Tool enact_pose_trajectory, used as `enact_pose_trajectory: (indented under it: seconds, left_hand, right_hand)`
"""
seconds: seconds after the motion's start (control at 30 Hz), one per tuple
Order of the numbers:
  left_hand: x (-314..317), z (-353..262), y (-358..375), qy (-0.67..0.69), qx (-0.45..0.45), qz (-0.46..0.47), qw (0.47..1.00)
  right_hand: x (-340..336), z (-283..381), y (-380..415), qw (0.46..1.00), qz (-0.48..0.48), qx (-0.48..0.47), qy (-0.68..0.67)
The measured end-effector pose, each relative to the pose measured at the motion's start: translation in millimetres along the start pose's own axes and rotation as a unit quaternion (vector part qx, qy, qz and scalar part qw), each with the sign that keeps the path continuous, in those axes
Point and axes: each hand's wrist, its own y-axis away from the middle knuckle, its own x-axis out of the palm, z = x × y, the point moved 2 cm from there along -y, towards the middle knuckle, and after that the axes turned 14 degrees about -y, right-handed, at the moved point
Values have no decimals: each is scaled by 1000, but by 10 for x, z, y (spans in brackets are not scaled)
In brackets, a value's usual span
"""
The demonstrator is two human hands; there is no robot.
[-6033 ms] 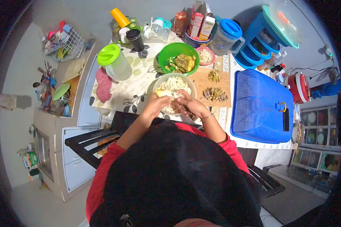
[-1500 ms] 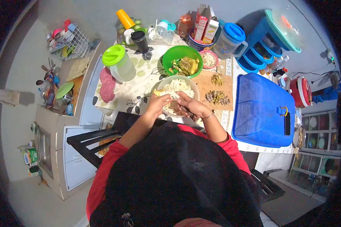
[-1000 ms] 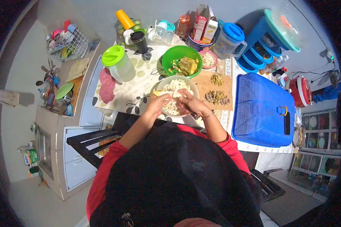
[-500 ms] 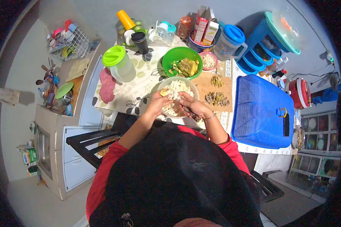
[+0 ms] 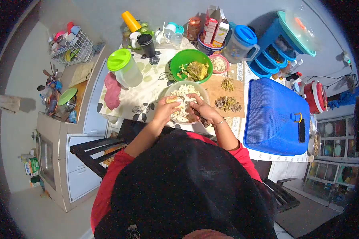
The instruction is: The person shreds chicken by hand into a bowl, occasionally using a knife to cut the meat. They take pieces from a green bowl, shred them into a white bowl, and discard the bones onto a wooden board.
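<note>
Over a pale bowl (image 5: 206, 94) of whitish shredded food (image 5: 183, 115), both my hands work close together. My left hand (image 5: 163, 110) is closed on a yellowish piece of food (image 5: 172, 99), pinched at the fingertips. In my right hand (image 5: 204, 110) is a knife with a dark brown handle (image 5: 204, 122) sticking out below the palm; its blade is hidden. Just behind stands a green bowl (image 5: 175, 63) with a large yellow-brown lump of food (image 5: 196, 71). To the right, a brown board (image 5: 235, 88) bears two small piles of chopped yellow-brown bits (image 5: 228, 104).
A blue mesh food cover (image 5: 276, 119) takes up the table's right side. A green-lidded pitcher (image 5: 125, 69) and a pink cloth (image 5: 112, 91) are at left. Along the back stand a black tumbler (image 5: 146, 46), a pink bowl (image 5: 219, 63) and a blue-lidded pitcher (image 5: 241, 44). A dark chair (image 5: 95, 149) is near my left arm.
My left fingers and the yellowish piece have shifted slightly, and my right fingers have moved a little over the bowl. Both hands keep their hold; the rest stays in place.
</note>
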Motion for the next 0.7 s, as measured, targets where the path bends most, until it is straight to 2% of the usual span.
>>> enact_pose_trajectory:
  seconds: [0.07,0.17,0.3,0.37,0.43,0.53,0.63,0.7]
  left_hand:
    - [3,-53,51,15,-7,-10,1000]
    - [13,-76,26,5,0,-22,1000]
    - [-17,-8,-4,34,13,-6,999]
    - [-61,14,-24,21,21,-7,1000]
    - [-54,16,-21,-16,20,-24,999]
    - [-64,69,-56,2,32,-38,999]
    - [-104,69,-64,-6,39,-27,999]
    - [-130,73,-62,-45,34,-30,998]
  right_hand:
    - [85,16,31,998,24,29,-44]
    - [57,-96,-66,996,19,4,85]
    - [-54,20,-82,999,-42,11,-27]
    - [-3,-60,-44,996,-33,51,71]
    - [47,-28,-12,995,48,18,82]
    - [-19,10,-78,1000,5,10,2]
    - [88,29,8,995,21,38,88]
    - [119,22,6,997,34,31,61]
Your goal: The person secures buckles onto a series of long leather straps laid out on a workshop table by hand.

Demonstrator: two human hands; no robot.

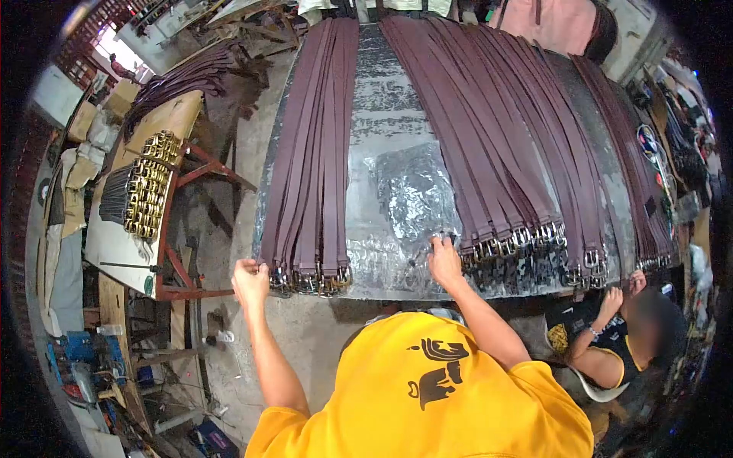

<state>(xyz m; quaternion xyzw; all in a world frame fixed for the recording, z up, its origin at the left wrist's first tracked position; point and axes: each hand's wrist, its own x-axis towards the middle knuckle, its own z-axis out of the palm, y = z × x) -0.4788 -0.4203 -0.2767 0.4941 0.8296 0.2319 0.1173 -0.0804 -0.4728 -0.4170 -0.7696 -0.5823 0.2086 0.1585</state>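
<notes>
One table (pixel 385 114) bears brown belts (pixel 309 153), apparently being arranged, with the left hand (pixel 252 282) at the leftmost ones' near end, the right hand (pixel 445 263) beside the middle ones, both grips indeterminable; next adjustment likely calls for level buckles (pixel 327 283).

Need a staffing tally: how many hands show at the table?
4: left hand by left buckles, right hand beside middle buckles, co-worker's two hands far right. Others may be hidden.
</notes>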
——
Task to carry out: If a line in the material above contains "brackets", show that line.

Response:
Values have no decimals: each is scaled by 1000, but by 10 for x, z, y (spans in brackets are not scaled)
In brackets, a value's usual span

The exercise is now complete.